A CAS hearing will consider the Belarus canoe team in Lausanne tomorrow ©Getty Images

A one-year suspension awarded to the Belarus men's sprint team by the International Canoe Federation (ICF) is due to be discussed at a Court of Arbitration for Sport (CAS) hearing here tomorrow. 

It comes after only female paddlers from the Eastern European nation were permitted to compete at the Rio 2016 Olympic Games following a flurry of doping failures.

French newspaper Le Monde reported in May that five members of the Belarus team had failed for meldonium during a training camp, including brothers Andrei and Aliaksandr Bahdanovich, the C2 1000m Olympic champions at Beijing who won silver four years later in London.

They were each reportedly caught in France following a surprise visit during a training camp by testers led by former cyclist Christophe Bassons.

The revelations provoked fury in Belarus, particularly due to the controversy surrounding meldonium since the World Anti-Doping Agency (WADA) admitted more information was required to ascertain how long it remained in the human body following it being outlawed on January 1.

But a 12-month ban was then imposed by the ICF against both the Belarus and Romanian teams after "new" but unspecified evidence was heard during a July Executive Board meeting in Polish city Kraków.

A CAS panel in July dismissed their appeal and barred the men's squad from Rio 2016.

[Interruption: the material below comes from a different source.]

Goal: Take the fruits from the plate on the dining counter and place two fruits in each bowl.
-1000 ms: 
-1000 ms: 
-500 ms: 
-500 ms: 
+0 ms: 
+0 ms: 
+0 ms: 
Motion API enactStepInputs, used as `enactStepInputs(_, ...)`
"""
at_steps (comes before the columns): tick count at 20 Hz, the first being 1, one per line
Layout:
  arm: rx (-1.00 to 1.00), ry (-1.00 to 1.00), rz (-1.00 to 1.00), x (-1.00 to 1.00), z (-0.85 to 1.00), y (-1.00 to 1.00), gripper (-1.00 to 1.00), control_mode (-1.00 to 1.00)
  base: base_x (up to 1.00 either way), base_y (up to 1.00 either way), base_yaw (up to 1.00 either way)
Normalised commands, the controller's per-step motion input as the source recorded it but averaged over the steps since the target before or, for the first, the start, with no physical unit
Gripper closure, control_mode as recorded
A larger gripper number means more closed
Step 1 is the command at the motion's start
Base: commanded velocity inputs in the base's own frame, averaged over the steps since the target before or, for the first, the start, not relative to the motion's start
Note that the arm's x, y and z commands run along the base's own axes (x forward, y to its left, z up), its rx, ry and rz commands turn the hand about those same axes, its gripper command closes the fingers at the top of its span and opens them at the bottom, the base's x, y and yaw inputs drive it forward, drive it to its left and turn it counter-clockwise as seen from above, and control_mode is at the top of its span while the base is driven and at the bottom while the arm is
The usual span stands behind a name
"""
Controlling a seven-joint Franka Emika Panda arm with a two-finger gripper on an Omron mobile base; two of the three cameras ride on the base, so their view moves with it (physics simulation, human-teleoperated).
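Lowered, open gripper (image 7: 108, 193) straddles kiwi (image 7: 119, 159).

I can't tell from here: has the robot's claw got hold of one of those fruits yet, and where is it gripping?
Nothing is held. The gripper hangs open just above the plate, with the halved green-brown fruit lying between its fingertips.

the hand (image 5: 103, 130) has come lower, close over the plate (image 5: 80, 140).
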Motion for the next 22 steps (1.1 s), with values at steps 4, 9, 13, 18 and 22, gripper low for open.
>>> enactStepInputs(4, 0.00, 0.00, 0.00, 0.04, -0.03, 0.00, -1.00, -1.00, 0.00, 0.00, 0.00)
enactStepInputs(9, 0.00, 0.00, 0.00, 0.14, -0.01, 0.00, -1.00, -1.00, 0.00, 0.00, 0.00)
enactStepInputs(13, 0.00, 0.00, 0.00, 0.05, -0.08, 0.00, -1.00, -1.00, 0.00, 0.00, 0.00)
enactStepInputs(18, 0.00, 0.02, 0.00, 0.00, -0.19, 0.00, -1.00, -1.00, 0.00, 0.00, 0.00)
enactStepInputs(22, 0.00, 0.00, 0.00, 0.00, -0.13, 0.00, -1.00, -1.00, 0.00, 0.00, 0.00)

Andrei and Aliaksandr Bahdanovich were among those to have been implicated in a spate of doping failures within Belarusian canoeing ©Getty Images
Andrei and Aliaksandr Bahdanovich were among those to have been implicated in a spate of doping failures within Belarusian canoeing ©Getty Images

The National Olympic Committee of the Republic of Belarus then threatened further legal action against "individual members" of canoeing’s world governing body in the Swiss civil courts.

Only three women's boats ultimately competed in Rio, with Volha Khudzenka, Nadzeya Liapeshka, Maryna Litvinchuk and Marharyta Makhneva winning a bronze medal in the K4 500 metres category.

In a message posted on their website, CAS revealed that there will be a hearing pitting the Belarus Canoe Association & Belarusian Senior Men's Canoe and Kayak team members versus the ICF.

It is not yet clear exactly what is being contested or if further new evidence has come to light.

But, if Belarus do face a further punishment, it will be an embarrassment for the country so soon after capital city Minsk was awarded hosting rights for the 2019 European Games.

The country has a terrible doping record.

Shot putter Nadzeya Ostapchuk is among their best-known doping cheats, having been stripped of gold medals won at the London 2012 Olympics and 2005 World Championships for separate failures.

Double world champion Andrei Rybakov is also one of six weightlifters from the country to have failed retests from the Beijing 2008 and London 2012 Games for anabolic steroids.

This means Belarus faces a ban from the sport when the International Olympic Committee finalises all of their outstanding cases.